We have our Drupal site configured to require approval before comments are posted. When a new comment is submitted it appears in the comment approval queue as expected. Marking the comment as spam does not move the comment into the spam queue, it just stays in the approval queue. This appears to be a bug and a usability issue since it's not clear which comments are already marked as spam if they're just left in the approval queue.

Comments

mcarbone’s picture

I'm experiencing a similar issue. I'm finding that comment spam is appearing in the general spam admin page (admin/content/spam) but not on the comment-specific spam page (admin/content/comment/list/spam).
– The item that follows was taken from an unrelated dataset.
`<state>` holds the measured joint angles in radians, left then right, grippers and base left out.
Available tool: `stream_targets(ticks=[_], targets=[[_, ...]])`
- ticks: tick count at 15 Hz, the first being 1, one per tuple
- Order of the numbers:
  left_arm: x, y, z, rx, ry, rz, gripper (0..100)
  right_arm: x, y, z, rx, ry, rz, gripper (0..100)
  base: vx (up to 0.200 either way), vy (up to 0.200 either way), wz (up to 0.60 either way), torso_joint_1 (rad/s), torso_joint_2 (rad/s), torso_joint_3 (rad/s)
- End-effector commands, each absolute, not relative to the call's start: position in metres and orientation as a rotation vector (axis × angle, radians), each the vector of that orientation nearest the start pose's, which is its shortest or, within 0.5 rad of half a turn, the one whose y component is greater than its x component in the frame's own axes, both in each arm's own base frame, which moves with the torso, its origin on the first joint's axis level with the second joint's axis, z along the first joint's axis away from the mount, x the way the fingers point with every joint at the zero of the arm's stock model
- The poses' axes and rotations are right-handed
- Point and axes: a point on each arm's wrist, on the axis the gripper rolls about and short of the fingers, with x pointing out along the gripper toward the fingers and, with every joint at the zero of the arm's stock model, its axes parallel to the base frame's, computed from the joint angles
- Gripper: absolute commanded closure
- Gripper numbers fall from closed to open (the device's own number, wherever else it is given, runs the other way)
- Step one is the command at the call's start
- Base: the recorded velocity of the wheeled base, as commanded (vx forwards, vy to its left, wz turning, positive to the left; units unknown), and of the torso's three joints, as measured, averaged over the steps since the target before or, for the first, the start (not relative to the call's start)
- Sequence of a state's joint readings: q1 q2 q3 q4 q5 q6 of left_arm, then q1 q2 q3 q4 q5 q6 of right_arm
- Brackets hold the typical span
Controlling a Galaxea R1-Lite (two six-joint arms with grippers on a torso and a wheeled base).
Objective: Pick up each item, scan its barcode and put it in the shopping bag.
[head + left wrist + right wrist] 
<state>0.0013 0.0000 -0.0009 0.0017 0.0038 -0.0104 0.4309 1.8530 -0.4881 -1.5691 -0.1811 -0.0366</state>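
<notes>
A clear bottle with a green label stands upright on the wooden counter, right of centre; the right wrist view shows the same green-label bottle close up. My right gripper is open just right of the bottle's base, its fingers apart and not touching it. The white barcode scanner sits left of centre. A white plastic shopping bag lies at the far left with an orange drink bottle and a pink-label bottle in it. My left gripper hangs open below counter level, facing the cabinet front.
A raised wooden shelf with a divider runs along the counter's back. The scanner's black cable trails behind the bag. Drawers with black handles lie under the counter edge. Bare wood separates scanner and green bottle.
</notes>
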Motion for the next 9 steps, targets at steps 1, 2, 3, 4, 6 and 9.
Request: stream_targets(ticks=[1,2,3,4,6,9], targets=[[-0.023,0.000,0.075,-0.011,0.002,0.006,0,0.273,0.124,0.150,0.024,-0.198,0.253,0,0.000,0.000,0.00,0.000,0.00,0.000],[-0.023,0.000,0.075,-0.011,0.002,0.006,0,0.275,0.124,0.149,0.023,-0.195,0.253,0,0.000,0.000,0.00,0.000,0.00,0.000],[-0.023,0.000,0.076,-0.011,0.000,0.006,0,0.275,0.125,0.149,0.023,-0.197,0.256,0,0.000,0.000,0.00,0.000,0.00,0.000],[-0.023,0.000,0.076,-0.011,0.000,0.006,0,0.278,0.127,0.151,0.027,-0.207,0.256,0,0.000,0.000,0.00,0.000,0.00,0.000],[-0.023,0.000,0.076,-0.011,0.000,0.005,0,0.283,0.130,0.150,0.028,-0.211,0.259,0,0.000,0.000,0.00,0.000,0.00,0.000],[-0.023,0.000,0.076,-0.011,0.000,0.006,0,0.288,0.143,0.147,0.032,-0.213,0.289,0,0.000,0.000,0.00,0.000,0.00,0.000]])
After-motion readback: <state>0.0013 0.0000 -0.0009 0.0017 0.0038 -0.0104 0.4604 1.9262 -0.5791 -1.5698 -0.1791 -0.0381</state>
This seems to be because the comment-specific spam page lists comments with a status field = SPAM_COMMENT (9), whereas the general spam admin page uses the spam tables. Thus, it's looking like marking things as spam via the approval queue is not setting the status field properly for comments.

danny englander’s picture

I am having the same issue. I am wondering what version of Drupal people are using who are also having this issue. I am on 6.15.

drein’s picture

I don't know if this is the same things, anyway, I have a similar problem.
Users make comments, spam module mark them as spam, I see this from the log, but I can't see these comments. The comment page and the spam general page are empty, so I can't show spam module if a comment is really spam or not.
I changed the option from allowing contents but unpublishing them, to "put spam in special queue" but it's the same, I don't see spam comments.
Drupal 6.14.

gnassar’s picture

Will be addressed after issue http://drupal.org/node/544260 is complete.

thepuzzlemaster’s picture

Would just like to add that this issue affects me as well. Would love to see a patch!

RagsToRich’s picture

Yes, this is driving me nuts. Fix will be muchas gracias!

danny englander’s picture

I am now using 6.x-1.x-dev (2010-Feb-02) and still have this issue.

chris.p.bailey’s picture

StatusFileSize
new762 bytes

Here is a workaround which redirects the spam link to the (hidden?) admin/content/spam/list page.

Doesn't move the spam out of the approval queue but makes it easier to bulk delete.

Chris.

chris.p.bailey’s picture

StatusFileSize
new3.29 KB

Update: I realised the admin/content/spam/list page doesn't provide a delete spam function.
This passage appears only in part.